Manoel

          Manoel de Barros veio ao mundo com um “aparelho de ser inútil” de última geração. Nasceu poeta pronto. Foi portador, refém e escravo desse “dão”. Pouco poderia ter feito para escapar, se quisesse. O caminho que seguiu durante a primeira metade de sua vida foi apenas para conhecer as técnicas que iria desobedecer.

A solidão do colégio interno na cidade grande, o mergulho nas profundezas da literatura e da linguagem, o convívio com índios e artistas consagrados serviram para afinar o timbre do seu lápis. No retorno ao pantanal de sua infância, encontrou espaço e tempo para desenvolver o seu “ócio”.

Seus versos são desenhos que falam e nos levam à origem “larval” de nossas percepções. As imagens que descreve provocam sensações que ofuscam o pensamento. Elas enjaulam o leitor no mundo dos sentidos, mesmo quando o obriga a olhar para ruínas retorcidas, trapos e miudezas desimportantes espalhadas pelo chão.

 Dois dons se retroalimentam nos inutensílios do poeta: a agramaticidade e a transvisão. Manoel se tornou autoridade em grandezas ínfimas. Fotografou lesmas focando na força da existência, botou aflição nas pedras, ouviu araras falando em ararês.

Veio para nos ensinar a desaprender, inaugurou olhares e palavras que nos salvam da automatização. Nenhum outro poeta alcançou o primitivo e a desconstrução do razoável com tanta competência.
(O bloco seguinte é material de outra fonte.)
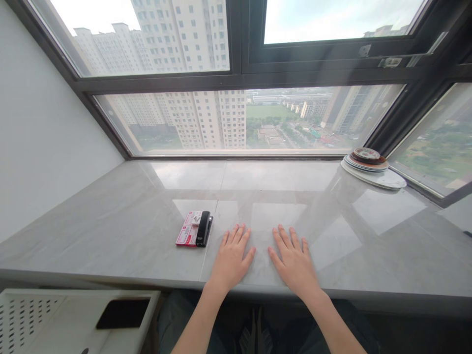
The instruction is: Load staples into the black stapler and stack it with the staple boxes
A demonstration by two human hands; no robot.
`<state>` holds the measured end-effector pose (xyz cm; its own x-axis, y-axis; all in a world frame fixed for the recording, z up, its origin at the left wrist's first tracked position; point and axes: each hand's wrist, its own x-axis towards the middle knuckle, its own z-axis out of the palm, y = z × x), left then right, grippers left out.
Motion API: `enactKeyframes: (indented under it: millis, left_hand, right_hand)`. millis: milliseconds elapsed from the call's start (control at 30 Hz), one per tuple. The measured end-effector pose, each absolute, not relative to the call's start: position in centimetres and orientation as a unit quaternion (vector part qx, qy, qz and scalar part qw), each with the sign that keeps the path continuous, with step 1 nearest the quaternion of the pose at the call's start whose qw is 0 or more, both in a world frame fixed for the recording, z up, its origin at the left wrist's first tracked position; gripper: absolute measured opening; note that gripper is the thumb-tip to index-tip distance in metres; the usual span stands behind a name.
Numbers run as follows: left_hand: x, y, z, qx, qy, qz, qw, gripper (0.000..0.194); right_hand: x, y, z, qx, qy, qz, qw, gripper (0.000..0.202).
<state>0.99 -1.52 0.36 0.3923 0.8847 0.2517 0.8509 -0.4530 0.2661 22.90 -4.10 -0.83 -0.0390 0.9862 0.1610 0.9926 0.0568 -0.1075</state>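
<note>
My left hand point(232, 255) lies flat on the grey marble-like ledge point(110, 231), fingers stretched forward and holding nothing. To its right, my right hand point(293, 258) rests palm down too, with its fingers spread and a gap between the two hands. A black stapler point(203, 229) lies just left of my left hand, apart from it. Beside the stapler, and partly under it, are small pink-and-white boxes point(189, 229), which look like staple packs; their print is too small to read.
A stack of plates point(367, 162) on a white board point(391, 181) stands at the far right corner by the window frame point(236, 83). Below the ledge at left, a dark phone point(123, 313) lies on a white perforated tray point(73, 339). A white wall point(47, 123) bounds the left side.
</note>
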Motion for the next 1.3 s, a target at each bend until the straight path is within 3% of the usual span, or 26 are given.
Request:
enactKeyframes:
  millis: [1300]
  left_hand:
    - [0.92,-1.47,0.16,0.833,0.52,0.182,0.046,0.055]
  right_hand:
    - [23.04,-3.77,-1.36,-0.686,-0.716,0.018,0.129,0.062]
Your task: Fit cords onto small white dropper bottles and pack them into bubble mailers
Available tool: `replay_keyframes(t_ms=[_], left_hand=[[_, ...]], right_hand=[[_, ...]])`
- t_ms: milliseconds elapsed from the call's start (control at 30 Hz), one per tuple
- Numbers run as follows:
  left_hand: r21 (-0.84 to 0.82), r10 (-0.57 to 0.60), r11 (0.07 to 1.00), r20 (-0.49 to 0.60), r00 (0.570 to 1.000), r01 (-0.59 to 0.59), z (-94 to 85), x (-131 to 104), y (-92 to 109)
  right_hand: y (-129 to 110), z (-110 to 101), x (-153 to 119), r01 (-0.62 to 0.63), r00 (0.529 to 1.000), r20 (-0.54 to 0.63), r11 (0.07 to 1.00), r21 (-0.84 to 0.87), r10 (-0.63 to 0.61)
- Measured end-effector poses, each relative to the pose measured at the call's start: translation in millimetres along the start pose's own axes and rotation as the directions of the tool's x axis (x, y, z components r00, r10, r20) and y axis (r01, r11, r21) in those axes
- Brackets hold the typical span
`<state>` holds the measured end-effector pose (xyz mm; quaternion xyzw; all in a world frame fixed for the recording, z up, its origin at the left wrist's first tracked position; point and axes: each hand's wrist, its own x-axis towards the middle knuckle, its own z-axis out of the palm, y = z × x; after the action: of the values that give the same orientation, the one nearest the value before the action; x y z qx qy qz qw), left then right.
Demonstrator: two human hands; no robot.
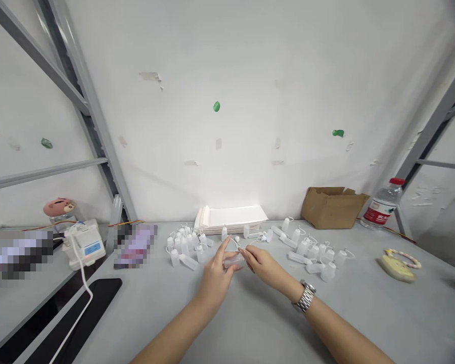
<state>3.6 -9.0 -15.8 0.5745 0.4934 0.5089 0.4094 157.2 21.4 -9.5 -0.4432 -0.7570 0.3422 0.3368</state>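
Observation:
A small translucent bottle lies sideways between the fingers of my left hand, its cap end towards my right hand. The fingers of my right hand are pinched together at that end; what they grip is too small to make out. A cluster of small white bottles with tethered caps stands left of my hands, a few lying down. To the right is another group of such bottles, some upright and some on their sides. Several more bottles and caps sit just beyond my hands.
Behind my hands, a stack of white sheets rests against the wall. At the back right are a cardboard box and a water bottle. A yellow object with a beaded ring lies right; a white device is left.

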Motion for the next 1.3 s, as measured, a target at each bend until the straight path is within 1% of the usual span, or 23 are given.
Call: replay_keyframes(t_ms=[100, 167, 267, 367, 533, 600, 700, 767, 867, 933, 1033, 1133, 1200, 1233, 1300], left_hand=[[0.039, -0.001, 0.999, -0.007, 1.000, 0.001, -0.3, -0.3, 1.0], [0.031, -0.032, 0.999, -0.006, 0.999, 0.032, -0.3, 0.2, 3.3], [-0.031, -0.068, 0.997, 0.019, 0.998, 0.068, -0.4, 1.3, 5.3], [-0.089, -0.053, 0.994, 0.062, 0.997, 0.058, -1.1, 2.8, 4.7], [-0.177, -0.059, 0.981, 0.140, 0.988, 0.083, -3.1, 6.7, 6.3], [-0.184, -0.063, 0.978, 0.179, 0.982, 0.096, -3.6, 7.4, 8.8], [-0.193, -0.071, 0.974, 0.231, 0.970, 0.117, -3.4, 7.4, 11.4], [-0.191, -0.075, 0.974, 0.235, 0.969, 0.121, -2.7, 7.4, 10.4], [-0.119, -0.054, 0.990, 0.191, 0.980, 0.078, -2.0, 7.4, 4.4], [-0.017, -0.010, 1.000, 0.154, 0.988, 0.013, -2.7, 7.1, -1.4], [0.178, 0.113, 0.975, 0.109, 0.988, -0.131, -5.1, 6.1, -10.8], [0.315, 0.257, 0.910, 0.080, 0.963, -0.269, -6.9, 5.6, -17.2], [0.338, 0.308, 0.888, 0.064, 0.949, -0.311, -7.0, 6.2, -17.6], [0.325, 0.313, 0.893, 0.051, 0.948, -0.312, -6.9, 7.0, -16.5], [0.227, 0.270, 0.937, 0.018, 0.963, -0.266, -6.5, 9.7, -12.9]], right_hand=[[1.2, 0.7, 1.4, -0.066, 0.997, 0.039, 0.994, 0.085, 0.063], [1.8, -2.0, 3.0, -0.069, 0.997, 0.031, 0.992, 0.105, 0.066], [2.9, -7.3, 4.8, -0.029, 0.999, 0.035, 0.992, 0.125, 0.024], [5.4, -9.9, 5.5, 0.030, 0.996, 0.076, 0.983, 0.183, -0.045], [9.2, -10.0, 5.4, 0.115, 0.992, 0.014, 0.951, 0.287, -0.124], [7.6, -12.3, 4.8, 0.143, 0.988, 0.014, 0.934, 0.327, -0.156], [2.4, -17.7, 3.6, 0.142, 0.983, 0.064, 0.933, 0.331, -0.172], [-0.1, -19.4, 2.8, 0.123, 0.985, 0.081, 0.942, 0.311, -0.155], [0.2, -15.0, 1.9, 0.101, 0.993, 0.031, 0.946, 0.308, -0.116], [2.3, -8.1, 1.5, 0.078, 0.997, -0.016, 0.950, 0.304, -0.077], [4.6, 4.3, 1.6, 0.028, 0.996, -0.084, 0.948, 0.316, -0.002], [3.6, 12.9, 3.1, -0.019, 0.991, -0.117, 0.925, 0.379, 0.068], [1.0, 13.8, 4.9, -0.034, 0.987, -0.125, 0.905, 0.424, 0.096], [-0.5, 12.6, 5.8, -0.030, 0.985, -0.139, 0.893, 0.448, 0.103], [-3.3, 7.7, 7.1, -0.009, 0.972, -0.200, 0.866, 0.499, 0.126]])
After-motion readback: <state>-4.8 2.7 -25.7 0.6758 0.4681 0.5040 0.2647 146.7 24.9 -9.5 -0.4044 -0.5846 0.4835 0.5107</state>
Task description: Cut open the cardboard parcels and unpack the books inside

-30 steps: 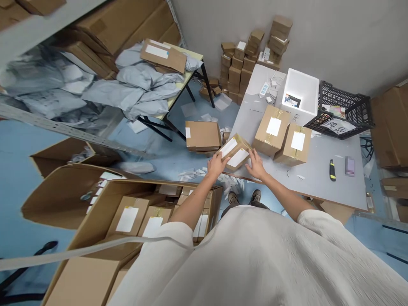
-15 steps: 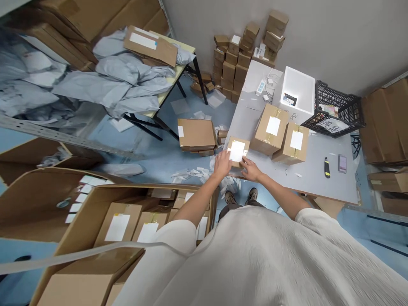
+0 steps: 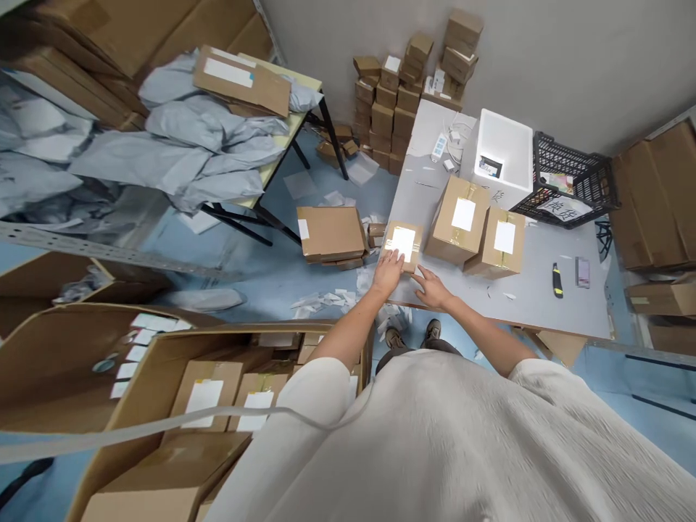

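A small cardboard box [image 3: 412,235] with a white label on top sits at the left end of the grey table [image 3: 549,297]. My left hand [image 3: 389,272] lies on its near left part, fingers spread over the label's lower edge. At the box's near right corner is my right hand [image 3: 431,288], its fingers apart and fingertips at the box edge. Two larger taped boxes with white labels, one taller [image 3: 449,230] and one lower [image 3: 492,255], stand just right of the small box.
On the table are a white bin [image 3: 522,170], a black crate [image 3: 598,170], a yellow-black cutter [image 3: 557,281], a phone [image 3: 583,272] and a power strip [image 3: 438,147]. A large open carton [image 3: 109,435] of boxes stands at lower left; paper scraps litter the floor.
My left hand has slid from the small box's left side onto its near top part, over the label's edge. My right hand stays by the near right corner. The view has shifted slightly.
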Demonstrator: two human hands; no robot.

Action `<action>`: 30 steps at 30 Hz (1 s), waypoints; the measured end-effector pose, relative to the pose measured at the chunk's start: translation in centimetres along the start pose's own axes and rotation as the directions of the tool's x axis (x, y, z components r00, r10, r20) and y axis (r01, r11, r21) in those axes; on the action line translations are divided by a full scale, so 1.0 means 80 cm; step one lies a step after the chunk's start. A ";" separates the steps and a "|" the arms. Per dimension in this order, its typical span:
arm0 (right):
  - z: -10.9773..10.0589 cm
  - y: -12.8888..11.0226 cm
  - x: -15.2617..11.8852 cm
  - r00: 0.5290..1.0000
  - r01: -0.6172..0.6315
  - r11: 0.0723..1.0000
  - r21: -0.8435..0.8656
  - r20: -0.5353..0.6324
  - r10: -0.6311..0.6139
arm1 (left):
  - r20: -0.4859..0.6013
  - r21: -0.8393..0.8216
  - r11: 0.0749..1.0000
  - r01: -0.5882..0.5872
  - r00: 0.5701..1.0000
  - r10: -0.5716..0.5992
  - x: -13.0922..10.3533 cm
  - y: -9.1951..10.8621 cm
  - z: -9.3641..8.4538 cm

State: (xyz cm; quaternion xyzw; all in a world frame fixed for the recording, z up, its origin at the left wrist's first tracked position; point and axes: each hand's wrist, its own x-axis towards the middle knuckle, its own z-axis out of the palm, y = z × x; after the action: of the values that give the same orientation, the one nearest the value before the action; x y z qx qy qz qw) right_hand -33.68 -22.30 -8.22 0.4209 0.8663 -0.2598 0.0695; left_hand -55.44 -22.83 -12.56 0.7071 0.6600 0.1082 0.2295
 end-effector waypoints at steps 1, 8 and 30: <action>-0.004 0.001 -0.004 1.000 0.006 1.000 0.009 -0.006 -0.006 | -0.005 -0.008 1.000 0.001 1.000 -0.002 0.009 -0.001 -0.001; -0.050 0.022 -0.027 0.990 0.075 0.994 0.086 -0.130 -0.063 | -0.001 -0.040 0.999 0.034 0.999 -0.035 0.074 -0.007 -0.007; -0.138 0.167 0.000 0.959 0.020 0.999 0.030 -0.283 -0.010 | -0.166 -0.495 0.855 0.154 0.949 -0.267 0.157 0.071 -0.028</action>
State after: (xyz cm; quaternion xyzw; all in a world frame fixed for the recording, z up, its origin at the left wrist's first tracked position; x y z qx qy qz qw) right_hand -22.38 -9.89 -4.04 0.4482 0.8662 -0.2116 -0.0636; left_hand -50.13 -10.23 -9.87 0.5345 0.7088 0.3217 0.3291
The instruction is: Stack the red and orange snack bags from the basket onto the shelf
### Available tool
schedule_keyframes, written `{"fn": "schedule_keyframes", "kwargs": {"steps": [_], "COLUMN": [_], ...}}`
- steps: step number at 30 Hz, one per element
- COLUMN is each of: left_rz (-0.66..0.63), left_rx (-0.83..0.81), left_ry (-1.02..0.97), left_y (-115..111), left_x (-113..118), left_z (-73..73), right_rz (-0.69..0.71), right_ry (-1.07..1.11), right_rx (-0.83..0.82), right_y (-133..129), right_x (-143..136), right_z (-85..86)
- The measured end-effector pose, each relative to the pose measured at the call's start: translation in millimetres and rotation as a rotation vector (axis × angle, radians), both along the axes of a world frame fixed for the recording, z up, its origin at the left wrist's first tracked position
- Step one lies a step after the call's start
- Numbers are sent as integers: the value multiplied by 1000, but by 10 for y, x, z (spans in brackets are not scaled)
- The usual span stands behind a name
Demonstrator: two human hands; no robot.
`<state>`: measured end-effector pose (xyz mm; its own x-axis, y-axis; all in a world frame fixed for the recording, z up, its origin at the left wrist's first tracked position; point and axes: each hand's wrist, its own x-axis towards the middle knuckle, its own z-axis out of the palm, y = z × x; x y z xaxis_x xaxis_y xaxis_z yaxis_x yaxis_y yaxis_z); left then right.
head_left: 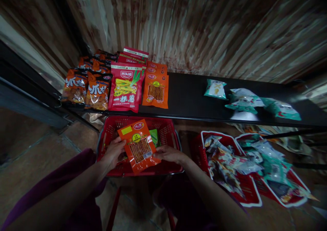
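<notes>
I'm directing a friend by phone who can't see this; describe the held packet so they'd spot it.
Below the long black shelf, find the leftmost red basket. Above that basket, the left hand and right hand hold a flat orange packet, tilted. Unlike the orange packets on the shelf, it is in the hands and shows a yellow rectangle at its upper left corner.
</notes>
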<state>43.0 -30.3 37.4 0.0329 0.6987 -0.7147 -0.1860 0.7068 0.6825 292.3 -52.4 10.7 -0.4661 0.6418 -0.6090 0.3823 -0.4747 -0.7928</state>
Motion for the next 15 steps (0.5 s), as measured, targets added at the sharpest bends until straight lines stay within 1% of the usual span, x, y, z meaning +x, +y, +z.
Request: {"fn": "schedule_keyframes", "kwargs": {"steps": [2, 3, 7, 10, 12, 15], "left_rz": [-6, -12, -57, -70, -39, 7], "left_rx": [5, 7, 24, 36, 42, 71], "left_ry": [18, 22, -9, -28, -12, -14], "left_y": [-4, -11, -49, -42, -11, 49], "left_x": [22, 32, 57, 67, 76, 90], "left_z": [12, 19, 36, 50, 66, 93], "right_rz": [-39, -81, -356, -533, -595, -625], "right_ry": [19, 54, 225, 254, 263, 284], "right_rx": [43, 42, 7, -5, 0, 6], "right_y": [20, 32, 91, 145, 179, 214], "right_x": [-31, -53, -166, -225, -244, -263], "right_z": [20, 38, 92, 71, 47, 45]}}
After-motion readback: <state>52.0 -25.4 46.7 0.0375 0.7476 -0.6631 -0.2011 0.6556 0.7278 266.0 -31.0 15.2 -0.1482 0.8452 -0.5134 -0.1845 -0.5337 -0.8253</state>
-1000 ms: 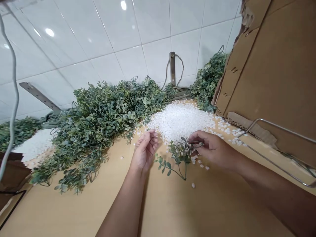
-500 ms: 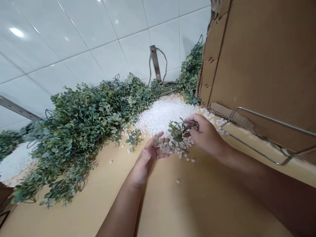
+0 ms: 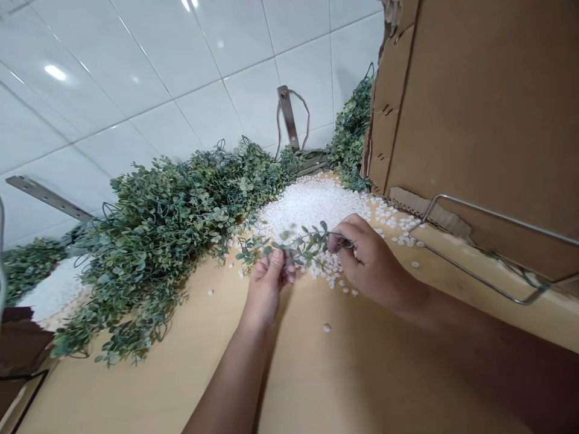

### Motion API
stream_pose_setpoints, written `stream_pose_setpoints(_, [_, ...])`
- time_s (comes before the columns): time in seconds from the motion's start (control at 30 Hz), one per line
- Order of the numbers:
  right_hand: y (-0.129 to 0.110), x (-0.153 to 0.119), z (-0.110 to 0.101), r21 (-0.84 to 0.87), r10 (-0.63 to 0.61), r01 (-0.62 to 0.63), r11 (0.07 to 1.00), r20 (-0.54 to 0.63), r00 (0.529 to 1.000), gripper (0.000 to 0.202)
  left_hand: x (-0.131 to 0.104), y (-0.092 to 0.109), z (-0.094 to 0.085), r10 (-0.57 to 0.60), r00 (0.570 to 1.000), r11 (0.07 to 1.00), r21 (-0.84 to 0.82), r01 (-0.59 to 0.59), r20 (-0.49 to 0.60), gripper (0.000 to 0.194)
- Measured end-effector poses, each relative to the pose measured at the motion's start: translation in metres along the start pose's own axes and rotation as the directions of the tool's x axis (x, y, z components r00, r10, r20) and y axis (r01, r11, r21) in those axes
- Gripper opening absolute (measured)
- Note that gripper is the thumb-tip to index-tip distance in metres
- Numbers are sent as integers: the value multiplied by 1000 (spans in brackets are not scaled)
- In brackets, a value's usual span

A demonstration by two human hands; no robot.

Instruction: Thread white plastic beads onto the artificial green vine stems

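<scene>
A leafy artificial green sprig (image 3: 311, 242) stretches between my hands, above the near side of a heap of small white pieces (image 3: 316, 202). My right hand (image 3: 371, 256) is closed on its stem end. Thumb and fingers of my left hand (image 3: 268, 282) pinch the sprig's left part, where some leaves are blurred. Just beyond my left hand, more leaves (image 3: 248, 250) show; whether they belong to the same sprig I cannot tell. A large pile of artificial greenery (image 3: 176, 208) lies to the left along the wall.
A tall cardboard box (image 3: 479, 120) stands at the right, with a bent metal wire frame (image 3: 484, 222) before it. Metal strips (image 3: 287, 117) lean by the tiled wall (image 3: 244, 36). A second white heap (image 3: 56, 292) is far left. Loose white pieces dot the tabletop (image 3: 344, 374).
My left hand has gone from open fingers to a pinch on the sprig. The sprig now extends leftward from my right hand. The view has shifted slightly.
</scene>
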State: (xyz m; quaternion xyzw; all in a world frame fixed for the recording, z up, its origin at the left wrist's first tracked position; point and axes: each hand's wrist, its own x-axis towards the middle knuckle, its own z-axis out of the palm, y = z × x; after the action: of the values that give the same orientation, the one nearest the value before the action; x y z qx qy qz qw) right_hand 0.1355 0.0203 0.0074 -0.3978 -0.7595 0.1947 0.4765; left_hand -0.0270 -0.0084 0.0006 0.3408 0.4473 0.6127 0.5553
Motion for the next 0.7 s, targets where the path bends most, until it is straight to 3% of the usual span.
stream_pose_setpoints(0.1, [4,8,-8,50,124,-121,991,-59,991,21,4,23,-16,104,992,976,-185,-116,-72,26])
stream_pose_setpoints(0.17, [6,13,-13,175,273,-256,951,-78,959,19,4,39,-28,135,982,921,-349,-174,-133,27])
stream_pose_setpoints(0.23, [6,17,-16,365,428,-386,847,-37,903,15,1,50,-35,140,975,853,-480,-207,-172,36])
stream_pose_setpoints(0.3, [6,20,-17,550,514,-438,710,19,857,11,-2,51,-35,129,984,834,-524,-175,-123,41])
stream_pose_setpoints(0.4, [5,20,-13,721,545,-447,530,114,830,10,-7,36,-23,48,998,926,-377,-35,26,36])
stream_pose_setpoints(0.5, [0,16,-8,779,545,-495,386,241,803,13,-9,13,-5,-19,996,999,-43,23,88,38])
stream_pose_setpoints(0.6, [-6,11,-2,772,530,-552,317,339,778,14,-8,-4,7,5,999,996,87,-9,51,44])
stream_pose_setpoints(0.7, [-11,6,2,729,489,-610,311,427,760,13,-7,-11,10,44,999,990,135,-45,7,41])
Em poucas linhas, Manoel é capaz de constelar as sensações primárias do leitor mais desavisado.

Porém, em sua viagem à absurdez, o convívio com entes e personagens chegou a despertar o ciúme do poeta. Desconfiava que Bernardo da Mata e os idiotas da estrada, por estarem mais próximos do estado de árvore, seriam capazes de enriquecer a natureza com sua incompletude, façanha que escritor algum jamais realizou.

A escrita pueril e ingênua pode enganar o leitor desatento. Seus versos chegam “de brinca”, trazendo riso e leveza proposital, mas saem “de vera”, deixando esquinas repletas de realidades profanas e sensuais. Os textos de Manoel alcançam o grau mais elevado da simplicidade: a divinal.

Definiu-se imbiografável; temia que sua humanidade pervertesse a linda obra que deixou. Estava certo. Nada do que passou no seu século de vida precisa ser conhecido para compreender Manoel de Barros. Sua alma está multiplicada nos livros e cadernos feitos à mão, não para ser definida, mas para enriquecer a nossa incompletude. Descanse, poeta.

                                                                                                  20/08/2020

Comentários

  1. Manoel iria gostar dessa minibiografia, escrita por quem tem muita sensibilidade. "Conhecer as técnicas para depois desobedece-las" é uma ótima descrição do Poeta do Pantanal. Este blog está cada vez melhor!